The note was secured by another note of $ 2,000 of another party, payable to the defendant, Mrs. Adamson, which was secured by a realty mortgage.

As shown by the plaintiff's evidence the facts are: The defendants applied to the plaintiff for a loan of $ 300 for sixty days, and offered the other note and mortgage as security. The plaintiff declined to make the loan, stating that the trouble in looking up the securities would be worth more than the amount of legal interest, $ 6. The defendants thereupon agreed to pay him $ 10 for interest and his trouble in looking up the securities. As to that the plaintiff testified that a Mr. Parker brought the defendant Adamson to him, and--

"I told him I couldn't afford to leave my business and look into it for the small amount of money it involved. Mr. Parker and Mr. Adamson said it would certainly be an accommodation if I could make the loan, that they were in a position where they needed the money bad, and Mr. Adamson, said they were excavating some ground in order to put up a permanent house--said they needed the money in doing the excavating, and tearing down the old house. He said, if I would make the loan, he would give me $ 10 for the loan and for my trouble in looking up the security."

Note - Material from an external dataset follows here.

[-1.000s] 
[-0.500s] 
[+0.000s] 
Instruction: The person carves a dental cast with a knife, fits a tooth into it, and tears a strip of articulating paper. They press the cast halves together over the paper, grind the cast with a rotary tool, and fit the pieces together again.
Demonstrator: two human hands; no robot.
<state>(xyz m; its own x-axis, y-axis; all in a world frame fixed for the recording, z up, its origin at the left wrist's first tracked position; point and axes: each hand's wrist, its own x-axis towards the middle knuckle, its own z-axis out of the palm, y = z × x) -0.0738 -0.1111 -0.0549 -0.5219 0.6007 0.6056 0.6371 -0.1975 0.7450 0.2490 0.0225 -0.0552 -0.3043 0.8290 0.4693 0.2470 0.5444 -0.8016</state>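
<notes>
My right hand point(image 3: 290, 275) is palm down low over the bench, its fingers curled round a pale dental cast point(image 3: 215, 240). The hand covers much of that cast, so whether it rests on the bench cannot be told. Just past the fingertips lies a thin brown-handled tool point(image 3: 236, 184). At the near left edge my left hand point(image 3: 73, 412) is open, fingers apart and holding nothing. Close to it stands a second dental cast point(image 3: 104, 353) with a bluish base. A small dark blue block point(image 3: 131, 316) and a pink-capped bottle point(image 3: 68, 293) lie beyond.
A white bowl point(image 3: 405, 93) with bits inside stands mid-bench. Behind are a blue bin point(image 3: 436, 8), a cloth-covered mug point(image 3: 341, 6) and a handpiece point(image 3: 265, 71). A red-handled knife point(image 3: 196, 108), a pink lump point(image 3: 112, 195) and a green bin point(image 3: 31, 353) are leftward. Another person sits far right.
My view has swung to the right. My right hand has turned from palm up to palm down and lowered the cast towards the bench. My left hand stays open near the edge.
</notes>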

The plaintiff thereupon examined the security, and, finding it satisfactory, made the loan the next day, paying the defendant $ 290; they in turn giving him the note and the security. Another witness for the plaintiff testified substantially to the same facts.

Parker testified on behalf of the defendants that the plaintiff said that the $ 6 interest would not be enough, and that Mr Adamson immediately spoke up and said, "I will give you ten dollars if you will let me have the money; I have to have it"; that he was excavating for a house and needed the money; that the plaintiff consented then to make "a date the following day; so they made a date the following day, to look into the matter; so we left at that time." The loan was made the next day, the plaintiff paying the defendants $ 290, they in turn giving him the note sued on, and indorsed and transferred the security. He further testified that the plaintiff said--

"he did not have time to look into it, as there wasn't enough there for him, when I told him it would amount to six dollars; but when Mr. Adamson said ten dollars he took it. Q. Then Mr. Adamson said he would give him ten dollars to pay him for his trouble in looking into it. A. Yes, sir."

Adamson testified that the plaintiff said--

"he would make the loan, but the consideration wasn't sufficient. I asked him what he would...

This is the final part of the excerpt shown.